"Be the change you want to see in the world."
Mohandes Karamchand Gandhi's quote is pretty ubiquitous, right?
The meaning of this is usually interpreted as "we must lead by example." For instance, if I wish people used less water, I should use less water.
It recently occurred to me that this interpretation only addresses the surface of Gandhi's statement.
Allow me to propose a deeper understanding of what is being said: We must be the change we want to see, because the problems we see in our external world are the things we need to fix inside ourselves. We must be the change, not because we will fix others or the world, but because we are being shown the way to heal our own self.
Let me explain...
Because we see through the lens of our own perspective, our perspective is a reflection of our thoughts, and our true nature is clouded by these thoughts...

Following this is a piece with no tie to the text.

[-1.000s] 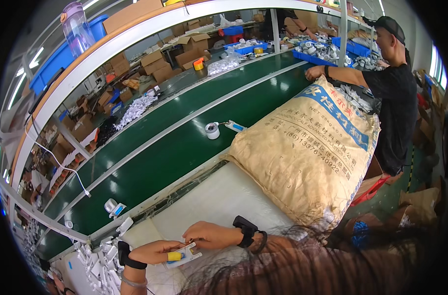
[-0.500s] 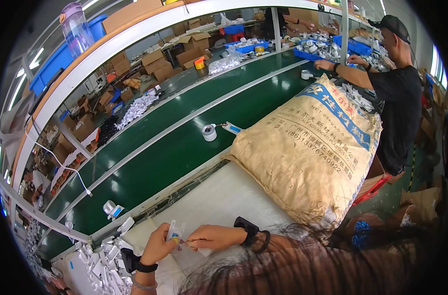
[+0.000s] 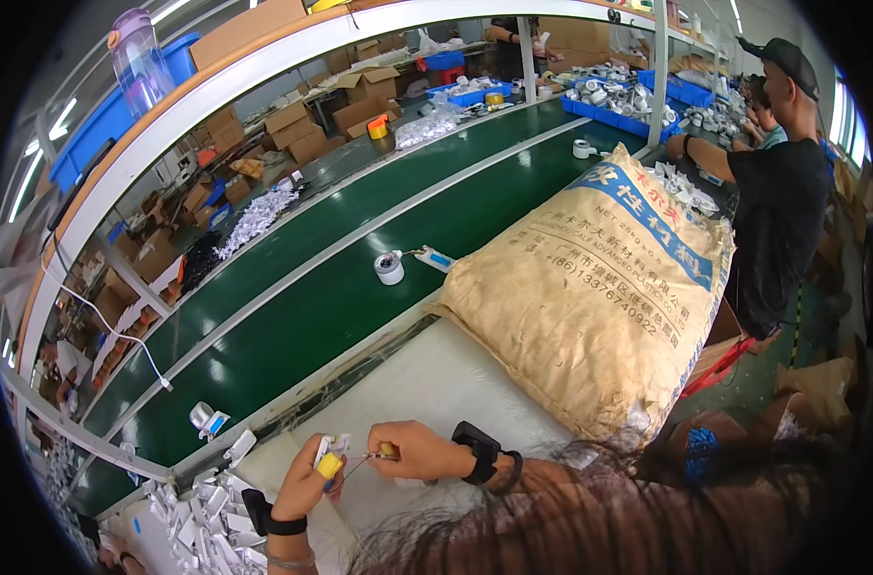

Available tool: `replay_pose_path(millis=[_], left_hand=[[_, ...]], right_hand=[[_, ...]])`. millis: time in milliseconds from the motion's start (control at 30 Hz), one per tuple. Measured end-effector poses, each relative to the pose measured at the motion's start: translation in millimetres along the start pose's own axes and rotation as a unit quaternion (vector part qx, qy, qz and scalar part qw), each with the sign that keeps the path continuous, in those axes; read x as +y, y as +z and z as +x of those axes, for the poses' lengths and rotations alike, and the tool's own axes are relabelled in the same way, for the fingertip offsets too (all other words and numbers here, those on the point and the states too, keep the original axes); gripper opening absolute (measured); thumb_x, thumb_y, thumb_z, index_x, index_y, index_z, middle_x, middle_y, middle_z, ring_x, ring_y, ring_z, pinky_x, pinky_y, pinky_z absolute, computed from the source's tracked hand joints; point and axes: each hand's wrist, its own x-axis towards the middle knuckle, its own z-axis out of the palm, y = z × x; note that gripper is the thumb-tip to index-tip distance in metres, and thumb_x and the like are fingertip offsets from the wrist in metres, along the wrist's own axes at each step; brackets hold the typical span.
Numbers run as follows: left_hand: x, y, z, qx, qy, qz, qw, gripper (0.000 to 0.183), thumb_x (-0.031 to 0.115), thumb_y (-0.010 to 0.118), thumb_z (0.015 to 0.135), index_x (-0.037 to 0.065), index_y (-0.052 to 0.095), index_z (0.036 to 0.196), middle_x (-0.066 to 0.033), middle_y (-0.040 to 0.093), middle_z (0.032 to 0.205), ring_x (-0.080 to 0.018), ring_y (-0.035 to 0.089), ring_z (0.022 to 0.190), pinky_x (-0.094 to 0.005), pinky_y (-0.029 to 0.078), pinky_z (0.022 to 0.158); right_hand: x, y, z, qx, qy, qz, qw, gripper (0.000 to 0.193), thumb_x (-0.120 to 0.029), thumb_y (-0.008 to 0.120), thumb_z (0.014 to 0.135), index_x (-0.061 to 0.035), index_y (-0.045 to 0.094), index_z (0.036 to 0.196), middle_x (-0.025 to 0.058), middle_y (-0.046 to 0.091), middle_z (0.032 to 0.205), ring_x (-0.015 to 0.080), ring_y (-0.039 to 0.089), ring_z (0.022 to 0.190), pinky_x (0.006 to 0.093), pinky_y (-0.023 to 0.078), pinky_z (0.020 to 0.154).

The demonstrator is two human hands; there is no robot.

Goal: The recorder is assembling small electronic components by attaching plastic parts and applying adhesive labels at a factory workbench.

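Observation:
My left hand [image 3: 302, 487] is closed around a small white plastic housing [image 3: 338, 443]. A yellow block [image 3: 329, 466] shows at the housing's lower side, by my fingertips. To its right, my right hand [image 3: 415, 450] pinches a small yellowish piece [image 3: 389, 449], partly covered by the fingers. Thin dark strands [image 3: 358, 460] run between the two hands; whether they are wires or a slim tool I cannot make out. Both hands are above the pale, plastic-covered work surface [image 3: 417, 383]. Beside my left wrist lies a heap of white plastic housings [image 3: 202, 513].
A large, full tan sack [image 3: 590, 278] lies to the right. On the green conveyor belt [image 3: 293, 321] stand a white round unit [image 3: 389, 268] with a wired part and another white unit [image 3: 206, 419]. A person in black [image 3: 777, 192] works at far right near blue trays [image 3: 619, 120].
The housing in my left hand has turned, and the yellow block now shows. My right hand has shifted slightly up, with the yellowish piece visible in its fingers. The whole view has shifted slightly.

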Motion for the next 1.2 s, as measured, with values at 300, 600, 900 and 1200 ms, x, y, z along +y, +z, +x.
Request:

Then what we see as a "problem" with the world or another person, is actually shining a light on the garbage of our thoughts.
I can give a personal example of this: Every time I pass a smoker on the street I become immediately resentful.
1) They are polluting the air I breathe without my consent.
2) They obviously have no self-worth. They must be weak.
3) They should be roped up and tied to a burning tree for subjecting me to their slow suicide.
Woh! (# 3 was a joke)
So, obviously, these thoughts reveal a pretty serious imbalance in my worldview.
Looking in the proverbial mirror, I could say that I have some tolerance issues. And the most important way it probably plays out is in the way I treat myself.
So, being the change I want to see in the world does not just involve not smoking. It means not harboring animosity towards people who smoke. And, on a broader scale, not hating people for making choices I don't agree with.
Being the change doesn't mean just living the life you believe in. It also means accepting those who make different choices.
There's no need to worry, because, in the end, that which serves the unfolding of human consciousness (a force greater than the little "me" and the little "you") will win over anyway.
The best we can do is tap into that inner-knowing, and make decisions from that sacred place.
We live the change we want to see not because of how it changes others, but because of how it changes us.
Being the change by not smoking, means being given the opportunity to practice tolerance.
So, salute to Gandhi! He lived his dharma and, most likely, worked through his karma, by being the change he wanted to see.
The change you want to see most is the change you want to affect within yourself.